EXCLUSIVE Former Rangers owner who came close to buying Manchester United labels Sir Jim Ratcliffe's decision-making at Old Trafford as 'shoot your-head stuff'
The British steel magnate who owned Glasgow Rangers in a period when they won 35 trophies and once came close to buying Manchester United, has described Sir Jim Ratcliffe 's decision-making at Old Trafford as 'shoot your-head stuff.'
Sir David Murray, who was so close to owing half of United and installing Graeme Souness as a successor to Sir Alex Ferguson in 1989 that he was even negotiating the former Liverpool captain's contract there, told Mail Sport that the club had become 'dysfunctional.'
Referencing one of the most outlandish of the many eye-watering salaries being paid at Old Trafford, Murray said: 'Without being disrespectful, whatever United are doing now is dysfunctional.

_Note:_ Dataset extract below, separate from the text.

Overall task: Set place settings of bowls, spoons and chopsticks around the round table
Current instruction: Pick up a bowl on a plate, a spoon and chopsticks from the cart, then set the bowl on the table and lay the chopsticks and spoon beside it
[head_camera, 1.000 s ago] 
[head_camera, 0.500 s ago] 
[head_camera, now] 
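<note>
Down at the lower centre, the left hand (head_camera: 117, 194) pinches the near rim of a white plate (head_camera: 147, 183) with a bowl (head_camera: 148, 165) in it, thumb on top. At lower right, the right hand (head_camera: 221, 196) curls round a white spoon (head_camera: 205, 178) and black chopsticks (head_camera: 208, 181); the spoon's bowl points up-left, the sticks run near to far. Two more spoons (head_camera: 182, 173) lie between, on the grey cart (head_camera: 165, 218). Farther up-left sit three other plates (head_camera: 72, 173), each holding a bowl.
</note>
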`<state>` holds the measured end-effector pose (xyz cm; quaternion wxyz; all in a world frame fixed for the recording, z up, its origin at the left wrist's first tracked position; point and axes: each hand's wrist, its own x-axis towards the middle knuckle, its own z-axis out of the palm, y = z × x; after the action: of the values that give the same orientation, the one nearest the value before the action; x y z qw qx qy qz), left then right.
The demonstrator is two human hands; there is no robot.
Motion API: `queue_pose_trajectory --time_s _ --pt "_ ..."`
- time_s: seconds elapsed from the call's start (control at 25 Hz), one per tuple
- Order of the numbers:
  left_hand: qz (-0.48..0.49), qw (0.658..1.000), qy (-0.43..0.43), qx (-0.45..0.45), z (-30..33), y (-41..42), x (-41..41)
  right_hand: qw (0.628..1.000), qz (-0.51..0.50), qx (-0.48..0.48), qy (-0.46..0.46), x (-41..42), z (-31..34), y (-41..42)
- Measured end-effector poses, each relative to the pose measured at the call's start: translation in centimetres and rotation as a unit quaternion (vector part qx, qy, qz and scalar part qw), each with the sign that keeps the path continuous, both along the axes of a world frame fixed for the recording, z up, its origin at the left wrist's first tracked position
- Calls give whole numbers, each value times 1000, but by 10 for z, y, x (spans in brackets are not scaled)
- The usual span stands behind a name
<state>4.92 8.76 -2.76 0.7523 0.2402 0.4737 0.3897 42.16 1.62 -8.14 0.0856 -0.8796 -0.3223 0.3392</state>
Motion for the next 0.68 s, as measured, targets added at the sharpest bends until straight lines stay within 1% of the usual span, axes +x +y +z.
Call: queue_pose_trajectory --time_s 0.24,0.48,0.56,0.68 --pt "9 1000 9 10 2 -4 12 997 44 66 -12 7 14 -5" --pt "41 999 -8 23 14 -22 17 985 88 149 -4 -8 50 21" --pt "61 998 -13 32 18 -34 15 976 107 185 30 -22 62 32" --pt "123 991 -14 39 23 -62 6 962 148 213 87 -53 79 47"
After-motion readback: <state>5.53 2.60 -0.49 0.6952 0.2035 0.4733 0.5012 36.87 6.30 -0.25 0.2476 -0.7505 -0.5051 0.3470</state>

The guy Ratcliffe has come in… and how anyone can pay Casemiro the money [he gets] and take food off the staff and get rid of the backroom staff. That's shoot-your-head stuff. Why would anybody do that?'
Ratcliffe's cost-cutting measures at Manchester United have included the closure of the staff canteen and replacing free lunches with complimentary fruit. He has stood by this decision, insisting: 'No-one ever gave me free lunches.' Casemiro, meanwhile, has commanded a wage of £370,000 a week.
Referencing Ratcliffe's ownership of the Scottish Grangemouth refinery, which the United co-owner has claimed is financially unviable, Murray said of United: 'This is not a gasoline terminal. This isn't Grangemouth. It's a business thing
'The boy Ratcliffe has put his money in for a third [of United] and though I don't want to be criticising him, he's got to watch he doesn't rip the heart and soul out of the club. Because that's what's made Manchester United, like it's made Rangers. It's the people.'
Murray recognised that the demise of Rangers after his disastrous sale of the club to businessman Craig Whyte in 2011 also impacted on ordinary employees at Ibrox. 'One of my big regrets about what has happened at Rangers - and I've apologised – is the impact on the hardworking people who've worked at the club,' he said. 'It's the bond that I have with those people here to this day.'
Murray's agreement to buy half of United from the club's chairman Martin Edwards in 1989 came after maverick business Michael Knighton asked him to go halves on the £10million needed. Murray was confident, even asking his marketing team to produce a 12-point 'merger plan' outlining 'exactly where United and Rangers could jointly benefit.'
The plan, published in Murray's new autobiography, Mettle, proposed joint United/Rangers pitches for 'advertisers', reducing administration costs by 'merging accounting and banking facilities' and 'improving players' perks' by striking joint club deals for cars and other products.
'While the formation of a power base could not be the main objective of any merger, it is an inescapable fact that a unified voice presented by Manchester United and Rangers would be a powerful one at home and in Europe,' the report also states.
Murray was asked to help raise collateral for his Knighton against his co-investor's properties – which included a castle in Scotland. But the valuation process established that they were not worth the £5million he was trying to raise.